◆ **Exercise description**:
The line containing "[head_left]" marks the end: extract everything from the first line of the data through that line, exactly, with no pictures.

◆ **Stored data**:
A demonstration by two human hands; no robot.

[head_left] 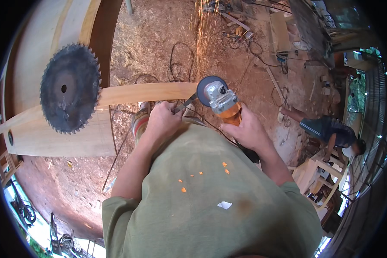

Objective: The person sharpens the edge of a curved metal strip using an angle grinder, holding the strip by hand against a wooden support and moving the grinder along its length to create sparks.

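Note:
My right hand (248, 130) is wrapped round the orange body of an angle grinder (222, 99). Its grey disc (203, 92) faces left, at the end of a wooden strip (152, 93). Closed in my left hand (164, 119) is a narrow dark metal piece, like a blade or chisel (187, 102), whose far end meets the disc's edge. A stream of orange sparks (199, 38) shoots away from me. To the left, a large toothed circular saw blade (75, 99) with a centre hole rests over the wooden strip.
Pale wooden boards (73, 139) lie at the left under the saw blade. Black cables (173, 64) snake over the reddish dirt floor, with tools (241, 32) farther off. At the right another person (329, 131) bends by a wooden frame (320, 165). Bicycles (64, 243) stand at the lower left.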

◆ **Solution to this exercise**:
A demonstration by two human hands; no robot.

[head_left] 

The output above is the complete answer.